The facts in so far as necessary to present the issue here involved are briefly as follows: The actions lie in negligence. They grow out of an accident in which a truck owned by the New York and Pennsylvania Motor Express, Inc. (Penn.) collided with one owned by the United States Trucking Corporation (United). Damages to person and property resülted. Penn, sued United for property damage to its truck. United brought an independent action for property damage to its truck against Penn. These two actions were consolidated and, after a trial of all the issues, a jury awarded a verdict to United.

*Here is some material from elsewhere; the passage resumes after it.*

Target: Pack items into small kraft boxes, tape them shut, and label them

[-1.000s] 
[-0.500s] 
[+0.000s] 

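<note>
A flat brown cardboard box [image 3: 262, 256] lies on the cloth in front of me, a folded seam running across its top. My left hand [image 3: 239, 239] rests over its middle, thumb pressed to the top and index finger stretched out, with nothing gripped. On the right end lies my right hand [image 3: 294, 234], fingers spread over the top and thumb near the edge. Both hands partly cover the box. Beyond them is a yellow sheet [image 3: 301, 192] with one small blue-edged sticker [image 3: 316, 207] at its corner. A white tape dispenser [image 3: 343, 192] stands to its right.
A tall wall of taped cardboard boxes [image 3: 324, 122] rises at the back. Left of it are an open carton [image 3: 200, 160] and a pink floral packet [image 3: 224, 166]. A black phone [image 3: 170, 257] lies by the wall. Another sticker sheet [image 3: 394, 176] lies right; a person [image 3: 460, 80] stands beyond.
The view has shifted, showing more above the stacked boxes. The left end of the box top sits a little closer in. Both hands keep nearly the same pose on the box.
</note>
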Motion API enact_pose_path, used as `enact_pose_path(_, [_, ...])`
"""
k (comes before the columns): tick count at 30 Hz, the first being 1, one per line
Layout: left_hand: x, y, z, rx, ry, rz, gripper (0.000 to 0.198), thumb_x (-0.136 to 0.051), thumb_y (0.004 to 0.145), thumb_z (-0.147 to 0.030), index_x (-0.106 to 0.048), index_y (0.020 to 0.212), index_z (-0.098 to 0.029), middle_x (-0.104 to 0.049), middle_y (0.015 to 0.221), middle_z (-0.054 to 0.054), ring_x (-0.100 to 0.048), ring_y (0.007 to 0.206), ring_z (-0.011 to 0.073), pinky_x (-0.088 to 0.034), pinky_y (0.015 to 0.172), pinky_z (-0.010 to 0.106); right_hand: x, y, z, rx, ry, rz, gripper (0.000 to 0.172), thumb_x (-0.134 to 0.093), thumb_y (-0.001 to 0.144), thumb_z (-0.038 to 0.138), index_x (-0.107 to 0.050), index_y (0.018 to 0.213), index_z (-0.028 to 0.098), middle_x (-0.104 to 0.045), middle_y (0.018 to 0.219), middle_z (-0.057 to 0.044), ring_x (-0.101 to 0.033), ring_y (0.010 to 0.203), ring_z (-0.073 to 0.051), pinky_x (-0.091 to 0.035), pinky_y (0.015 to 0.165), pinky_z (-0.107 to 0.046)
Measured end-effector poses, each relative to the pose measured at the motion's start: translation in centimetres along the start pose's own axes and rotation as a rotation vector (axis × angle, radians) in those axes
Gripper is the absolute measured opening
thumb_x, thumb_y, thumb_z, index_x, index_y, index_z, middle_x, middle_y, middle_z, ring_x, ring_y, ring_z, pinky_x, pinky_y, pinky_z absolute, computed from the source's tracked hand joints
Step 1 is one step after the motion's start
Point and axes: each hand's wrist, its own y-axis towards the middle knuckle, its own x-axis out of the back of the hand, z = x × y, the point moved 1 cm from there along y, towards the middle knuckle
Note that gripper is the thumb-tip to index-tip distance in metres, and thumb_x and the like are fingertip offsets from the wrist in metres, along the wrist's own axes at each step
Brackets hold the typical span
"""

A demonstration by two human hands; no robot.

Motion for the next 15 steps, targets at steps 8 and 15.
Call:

On the basis of this recovery by United for its property damage, the driver of United’s truck, one Elder, now brings this action against Penn., which was both a plaintiff and a defendant in the previous action, for his personal injuries. At the trial of the present action, Elder moved for the direction of a verdict in his favor upon the ground that the judgment obtained by his employer, United, was conclusive against Penn. The trial court denied the motion and a trial was had on the evidence before a jury which returned a verdict in favor of the defendant. Upon appeal by the plaintiff to the Appellate Division, the parties stipulated that the sole question to be reviewed would be the application of the doctrine of res judicata as it related to the case at bar. The Appellate Division, one justice dissenting, ruled that the judgment in the prior consolidated action was res judicata as to the defendant’s liability to the present plaintiff; the judgment at the Trial Term was reversed and a new trial was ordered. We now review the order of the Appellate Division upon a stipulation by the defendant for judgment absolute.

The sole question involved in this appeal is whether or not Elder can plead the judgment obtained by United against Penn, in the previous action as res judicata.

No plea in bar could estop the plaintiff from enforcing his rights since he was not a party to the prior action, unless he came within an exception to the rule of mutuality, which rule is embodied in the principle of res judicata. When issues on the same subject-matter have once been settled by litigation between the same parties or their privies, before a court of competent jurisdiction, and the estoppel of the judgment is mutual, that is to say that the other party would be bound if the original decision had been to the contrary, then in the interest of reasonable finality of litigation that decision should be conclusive. A well-recognized “ apparent exception to this rule of mutuality ” exists where liability for the fault of an agent or servant or indemnitee is asserted against a principal, master or indemnitor. In such case where there has been a prior judgment in favor of the agent, servant or indemnitee rendered in an action brought against him by the same plaintiff, such judgment destroys the basis of liability asserted against the principal, master or indemnitor and constitutes a complete defense to the action thereafter brought against him. (Bigelow v. Old Dominion Copper Mining & Smelting Co., 225 U. S. 111, 127.) We followed that principle in Good Health Dairy Products Corp. v. Emery (275 N. Y. 14).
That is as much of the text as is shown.